Below are entries. Pull out all lines containing "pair".

*** Begin section ***

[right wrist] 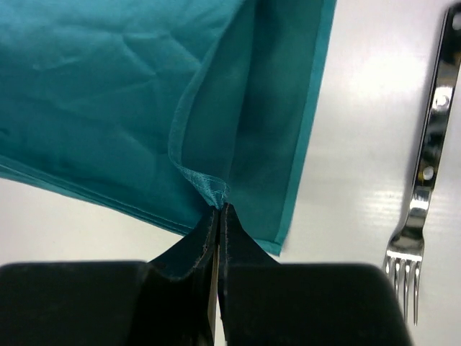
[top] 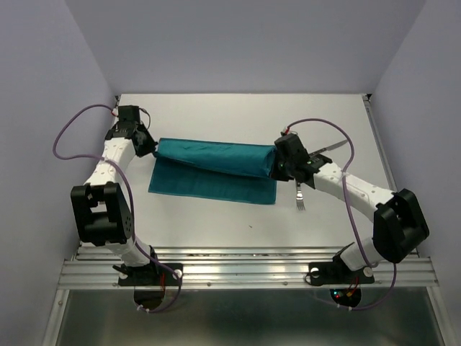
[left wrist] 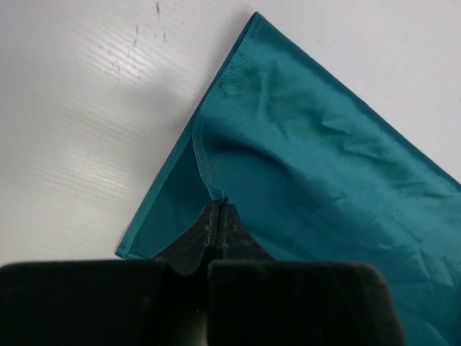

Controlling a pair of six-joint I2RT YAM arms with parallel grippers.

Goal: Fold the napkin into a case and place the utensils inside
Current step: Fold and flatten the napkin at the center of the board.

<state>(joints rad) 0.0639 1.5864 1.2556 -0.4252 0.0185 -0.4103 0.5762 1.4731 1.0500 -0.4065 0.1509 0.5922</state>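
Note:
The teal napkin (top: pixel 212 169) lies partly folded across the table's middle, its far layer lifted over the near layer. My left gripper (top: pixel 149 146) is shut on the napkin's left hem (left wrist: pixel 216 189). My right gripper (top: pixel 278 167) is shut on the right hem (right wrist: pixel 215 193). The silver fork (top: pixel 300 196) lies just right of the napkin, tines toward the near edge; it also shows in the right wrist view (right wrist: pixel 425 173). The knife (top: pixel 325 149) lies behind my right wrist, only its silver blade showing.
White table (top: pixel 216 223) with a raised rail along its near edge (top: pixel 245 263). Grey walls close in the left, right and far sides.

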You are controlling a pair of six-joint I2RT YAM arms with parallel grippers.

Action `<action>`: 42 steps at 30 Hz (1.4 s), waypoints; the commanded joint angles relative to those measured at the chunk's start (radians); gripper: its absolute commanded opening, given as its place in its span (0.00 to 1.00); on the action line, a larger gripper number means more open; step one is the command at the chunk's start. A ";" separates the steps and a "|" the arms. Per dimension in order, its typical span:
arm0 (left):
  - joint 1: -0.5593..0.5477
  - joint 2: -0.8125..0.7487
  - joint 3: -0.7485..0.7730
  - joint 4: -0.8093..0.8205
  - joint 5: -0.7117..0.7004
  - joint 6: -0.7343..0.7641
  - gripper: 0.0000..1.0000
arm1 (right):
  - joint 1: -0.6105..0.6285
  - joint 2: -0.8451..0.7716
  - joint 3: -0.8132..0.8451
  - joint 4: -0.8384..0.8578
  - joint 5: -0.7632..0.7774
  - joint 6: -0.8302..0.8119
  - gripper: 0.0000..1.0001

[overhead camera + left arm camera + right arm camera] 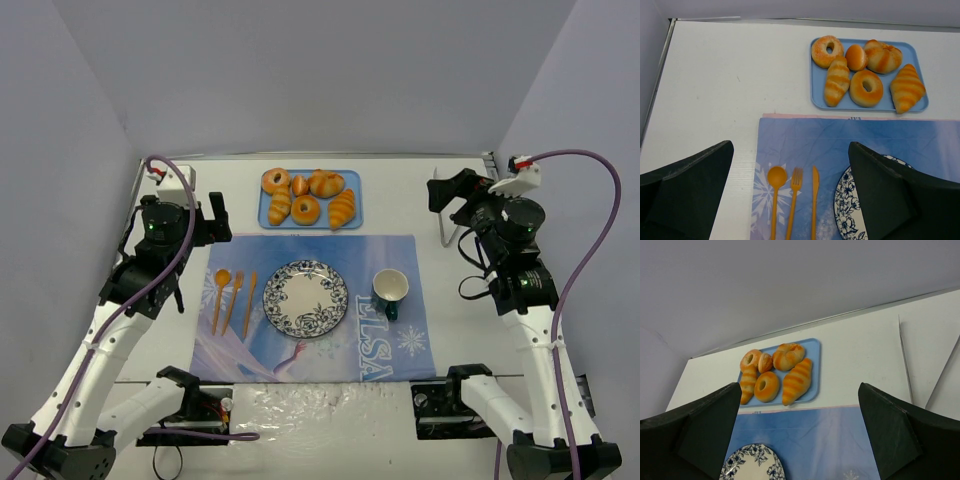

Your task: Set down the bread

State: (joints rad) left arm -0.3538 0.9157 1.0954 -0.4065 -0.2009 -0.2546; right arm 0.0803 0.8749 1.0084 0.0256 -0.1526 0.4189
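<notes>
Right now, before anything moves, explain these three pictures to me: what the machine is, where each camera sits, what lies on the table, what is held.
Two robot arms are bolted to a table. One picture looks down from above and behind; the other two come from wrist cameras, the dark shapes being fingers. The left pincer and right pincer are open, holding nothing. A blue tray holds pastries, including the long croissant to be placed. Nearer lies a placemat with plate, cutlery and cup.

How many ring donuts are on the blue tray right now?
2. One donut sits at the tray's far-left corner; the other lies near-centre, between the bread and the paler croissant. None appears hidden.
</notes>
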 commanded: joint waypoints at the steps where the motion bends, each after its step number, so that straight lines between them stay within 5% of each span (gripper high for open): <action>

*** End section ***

**Reply to the task:**
Controlling a pair of six-joint I2RT YAM arms with parallel grippers.
You are controlling a pair of six-joint I2RT YAM arms with parallel grippers.

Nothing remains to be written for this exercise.